Task prompt:
Produce one exact copy of the records, no pictures.

::::::

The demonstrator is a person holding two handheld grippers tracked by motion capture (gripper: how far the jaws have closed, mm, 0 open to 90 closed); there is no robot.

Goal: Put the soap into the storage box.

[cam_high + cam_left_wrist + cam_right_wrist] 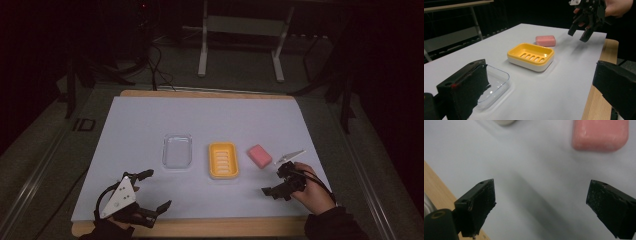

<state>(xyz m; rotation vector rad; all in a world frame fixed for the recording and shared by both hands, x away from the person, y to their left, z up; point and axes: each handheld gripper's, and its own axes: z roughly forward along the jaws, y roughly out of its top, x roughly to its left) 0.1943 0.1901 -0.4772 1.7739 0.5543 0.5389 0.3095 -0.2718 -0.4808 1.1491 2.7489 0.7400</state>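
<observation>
In the high view, a pink soap bar (259, 155) is seen lying flat on the white-covered table (150, 120), just right of a yellow soap dish (223, 160) and well apart from a clear plastic lid (177, 151) farther left. The right tongs (278, 183) are held near the bar, on its near right side, with the jaws spread wide and nothing between them. The left tongs (157, 190) are held at the near left edge, also spread wide and empty.

In the left gripper view, the bar (545, 40) is shown behind the dish (531, 56), apart from it, with the right tongs (579, 32) hanging above the table beside it. The clear lid (496, 85) lies just past the left jaw. The bar's rounded corners and flat top are made out here.

In the right gripper view, the bar (600, 135) is seen ahead and to the right of the open jaws, not yet between them; bare table lies in the gap.

The bar is judged to be light, stiff and solid, so a firm squeeze is unlikely to deform it. Its smooth, waxy faces may prove slippery, and the rounded edges could let it squirt out. A hold across the two long sides, at the middle of its length, is judged safest, with the jaws brought low to the table.
</observation>
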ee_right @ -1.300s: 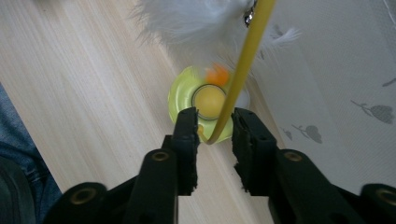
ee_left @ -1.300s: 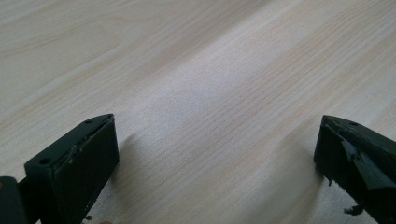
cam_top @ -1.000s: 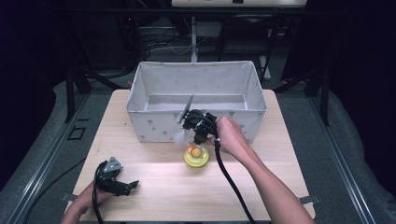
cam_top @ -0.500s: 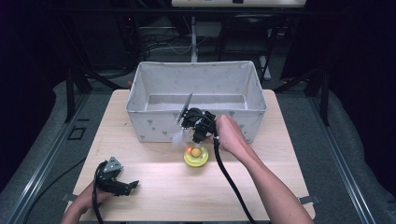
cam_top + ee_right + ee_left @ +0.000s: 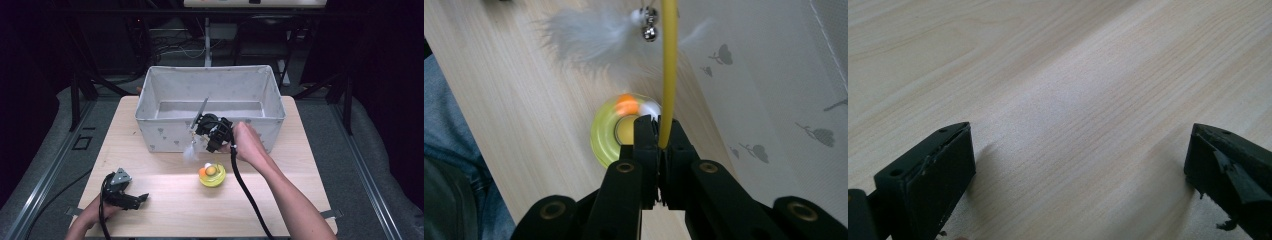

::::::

Response area:
The demonstrator is a person holding two handheld grippers tracked by motion capture (gripper: how far the jaws have closed, mm, 0 open to 90 closed); there is no robot.

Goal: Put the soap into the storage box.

[cam_high + cam_left_wrist + cam_right_wrist] 

<state>(xyz m; rotation vector rad; all in a world frame fixed for the recording and shared by both hands, x away from the person, y to their left, z up; point and axes: each handheld gripper's, and its own axes: z roughly forward along the jaws, y roughly out of its top, x roughly to its left) 0.1943 0.1901 -0.4772 1.7739 0.5543 0.5389 0.3095 -0.2718 -0.4808 1.1491 2.7489 0.7400</state>
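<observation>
In the high view, a pink soap bar (259, 155) is seen lying flat on the white-covered table (150, 120), just right of a yellow soap dish (223, 160) and well apart from a clear plastic lid (177, 151) farther left. The right tongs (278, 183) are held near the bar, on its near right side, with the jaws spread wide and nothing between them. The left tongs (157, 190) are held at the near left edge, also spread wide and empty.

In the left gripper view, the bar (545, 40) is shown behind the dish (531, 56), apart from it, with the right tongs (579, 32) hanging above the table beside it. The clear lid (496, 85) lies just past the left jaw. The bar's rounded corners and flat top are made out here.

In the right gripper view, the bar (600, 135) is seen ahead and to the right of the open jaws, not yet between them; bare table lies in the gap.

The bar is judged to be light, stiff and solid, so a firm squeeze is unlikely to deform it. Its smooth, waxy faces may prove slippery, and the rounded edges could let it squirt out. A hold across the two long sides, at the middle of its length, is judged safest, with the jaws brought low to the table.
</observation>
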ee_right @ -1.300s: 
ee_left @ -1.300s: 
cam_top @ -1.000s: 
cam_top @ -0.500s: 
cam_top + ee_right + ee_left @ +0.000s: 

This completes the output for the exercise.